В писательской среде побаивались, но стойко презирали тайных осведомителей-стукачей.
Другое дело – всяческие поощрения, значки, грамоты, премии от силовых, как сейчас их именуют, министерств: официальная причастность к силе со времен Бабеля (репрессированного в итоге) становилась предметом гордости.
Ехал я однажды в машине Сергея Сергеевича Смирнова в Москву – мы с хозяином на заднем сиденье, а впереди, рядом с водителем, наш переделкинский писатель из Львова Владимир Павлович Беляев. И, рисуясь перед шофером, Владимир Павлович громко спрашивал Сергея Сергеевича как о само собою разумеющемся, познакомился ли он уже с новым председателем комитета (Беляев подразумевал Комитет государственной безопасности).
Сергею Сергеевичу неприятен был такой разговор при мне и при водителе. Вряд ли видел он необходимость в немедленности подобного знакомства. Но и неловко было перед Владимиром Павловичем делать вид, что для него, руководителя писательской организации, вопрос этот кажется праздным.

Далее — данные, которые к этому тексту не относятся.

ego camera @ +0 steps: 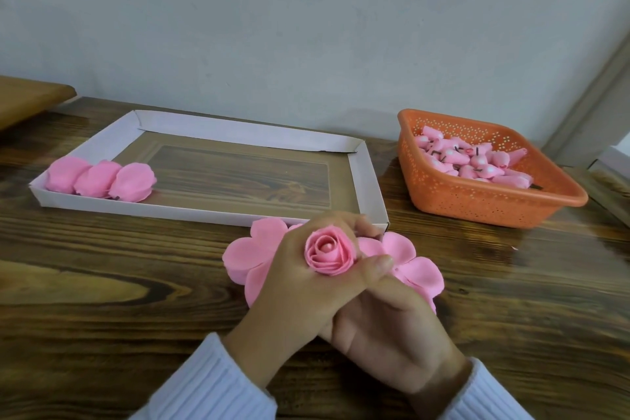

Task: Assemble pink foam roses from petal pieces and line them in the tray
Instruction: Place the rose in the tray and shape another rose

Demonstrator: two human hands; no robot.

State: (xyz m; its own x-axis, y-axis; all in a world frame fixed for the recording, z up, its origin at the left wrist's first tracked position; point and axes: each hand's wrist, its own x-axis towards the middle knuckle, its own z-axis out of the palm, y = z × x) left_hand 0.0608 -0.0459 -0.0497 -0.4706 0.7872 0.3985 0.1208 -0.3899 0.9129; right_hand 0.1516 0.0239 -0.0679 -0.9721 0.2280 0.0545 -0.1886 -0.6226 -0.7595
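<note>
A: While the left hand curls around it, where exactly does the half-built rose sit?

B: It pokes up between that hand's fingers, bloom facing the camera. It is held above the desk near the front edge, about midway along. The right hand lies under the left, palm up, with its thumb bent against the rose's right side. Its fingers are hidden beneath the left hand.

A: And under the hands?

B: A stack of flat pink petal pieces lies on the desk and spreads out on both sides of the hands. It is touching or just short of the near right corner of the white cardboard tray; I cannot tell which.

A: What is in the tray?

B: Three finished roses lie on their sides in a row, touching one another, in its near left corner.

A: Anything else?

B: An orange perforated basket stands at the desk's far right, well apart from the hands. It holds a heap of pink bud cores, some with dark stubs showing. Ribbed white sleeves cover both wrists.
</note>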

Отец изловчился так и не прийти на Лубянку (вряд ли был он вообще на ней со времени так неожиданно для него обернувшейся дружбы с Юрой Ивановым) на вручение знака почетного чекиста (щит и меч), чем избежал премий от этой конторы, довольно щедро раздаваемых писателям.
Кстати, ничего такого уж зазорного в щите и мече на лацкане писатели не видели: в брежневские времена удостоверениями всяких там консультантов силовых министерств козыряли перед милицией (а потом перед знакомыми – рассказами об этих козыряниях), за милую душу входили в общественные советы.
Общий любимец Оня (Иосиф) Прут, первый советский сценарист, в пиджаке со щитом и мечом разве что не спал – и не скрывал, какие льготы знак чекиста дает на таможне.
А ортодокс Нилин жил по законам воровской Семинарской улицы.
В последнее время я чаще (да и на себя, на свою природу, на свой генетический коктейль делая поправку) пытаюсь абстрагироваться от советской реальности, на которую мы теперь все валим – валим не без серьезной аргументации, – и подумать о предрасположенности (как бывают высокий и низкий болевой порог) к страху, которая нас, кому предрасположенность эта выпала, подчиняет себе.
Это не отдельный страх – высоты, темноты, замкнутого пространства, а страх вообще – страх перед страхом, может быть, страх, пространство которому предоставляет воображение.
Люди с истинным воображением редко бывают безоглядно храбрыми. Безоглядная храбрость всего чаще требуема обществом, состоящим не из храбрецов, но всегда на храбрецов опирающимся в минуты опасности. А опасность редко измеряется минутами, бывает, что и веков мало.
Люди с истинным воображением редко бывают безоглядно храбрыми, но храбрость этих людей, хоть изредка проявленная, – как золото самой высокой пробы.
Еще из рассказов о Первой мировой войне мне запомнился случай, когда два солдата сидят в окопе – и подходит к ним офицер со словами: “Молодец, Петров. Хорошо воюешь – ничего не боишься, на2 тебе в награду рубль”. А второй, обнесенный наградой, говорит офицеру: “Ваше благородие, дайте лучше рубль мне – я боюсь, но воюю”.
У отца моего предрасположенность к страху заложена была в психике, видимо, изначально – шла от каких-то необоримых страхов детства; страхи, как утверждает мой младший брат – психолог, доводили его иногда до галлюцинаций.
И как тут тогда найти грань, отделяющую предрасположенность, себе подчинявшую, от опыта жизни, когда знал он, чего реально боится?
Я лет, кажется, до семи ничего не боялся – даже высоты (страх, меня потом, с отрочества, всю жизнь мучивший).